Yield: 15 donuts
Prep Time: 30 minutes
Cook Time: 12 minutes
Cooling Time: 30 minutes
Total Time: 1 hour, 12 minutes
Special Equipment: Donut pans with 3-inch cavities
For the Donuts:
1. Preheat oven to 350ºF. Spray donut pans with organic non-stick cooking spray.
2. Stir together the flour, baking powder, baking soda and salt. Set aside.

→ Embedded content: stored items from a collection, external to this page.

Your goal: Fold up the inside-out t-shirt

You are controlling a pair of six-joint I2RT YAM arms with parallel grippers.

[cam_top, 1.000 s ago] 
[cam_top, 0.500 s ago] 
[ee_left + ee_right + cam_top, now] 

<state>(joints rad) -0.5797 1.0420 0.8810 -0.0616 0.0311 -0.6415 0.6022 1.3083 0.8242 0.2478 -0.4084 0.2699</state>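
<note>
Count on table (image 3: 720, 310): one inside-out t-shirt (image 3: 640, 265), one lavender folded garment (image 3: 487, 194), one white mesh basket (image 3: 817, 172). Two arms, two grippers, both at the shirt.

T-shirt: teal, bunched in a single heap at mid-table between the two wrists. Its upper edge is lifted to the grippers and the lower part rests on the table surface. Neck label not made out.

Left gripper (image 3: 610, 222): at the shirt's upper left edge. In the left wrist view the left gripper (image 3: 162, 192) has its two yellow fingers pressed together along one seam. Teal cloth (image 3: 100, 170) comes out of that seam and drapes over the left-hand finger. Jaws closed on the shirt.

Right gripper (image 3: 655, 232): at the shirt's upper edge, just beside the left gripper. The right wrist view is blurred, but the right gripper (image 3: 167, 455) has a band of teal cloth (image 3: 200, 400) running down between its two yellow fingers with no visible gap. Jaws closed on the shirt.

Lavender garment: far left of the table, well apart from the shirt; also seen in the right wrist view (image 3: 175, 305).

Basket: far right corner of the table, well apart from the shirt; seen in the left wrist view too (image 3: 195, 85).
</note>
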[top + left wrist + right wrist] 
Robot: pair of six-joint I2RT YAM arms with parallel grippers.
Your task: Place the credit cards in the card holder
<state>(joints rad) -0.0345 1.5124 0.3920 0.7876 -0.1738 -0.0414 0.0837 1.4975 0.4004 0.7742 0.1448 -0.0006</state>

3. Melt the chocolate and butter over a double boiler or in a microwave, stirring every 30 seconds until melted and combined. Transfer to a large mixing bowl. Add sugar and beat with an electric mixer on medium speed for 1 minute. Add the eggs, one at a time, beating after each egg until well mixed. With the mixer on low, gradually add ½ of the flour mixture, then add the milk. Gradually add remaining flour mixture. Continue mixing until fully incorporated.
4. Pipe batter to prepared donut pans. Bake until donuts spring back to the touch, about 10-12 minutes. Remove from oven and cool completely. Remove from pans and transfer to a wire rack.
For the Icing:
1. Break the white chocolate bar into small pieces. Melt white chocolate and coconut oil over a double boiler or in a microwave, stirring every 30 seconds until melted and combined. Set aside to cool slightly then transfer to a shallow bowl.
2. Dip the top half of each donut into chocolate. Sprinkle crushed candy canes on top and enjoy!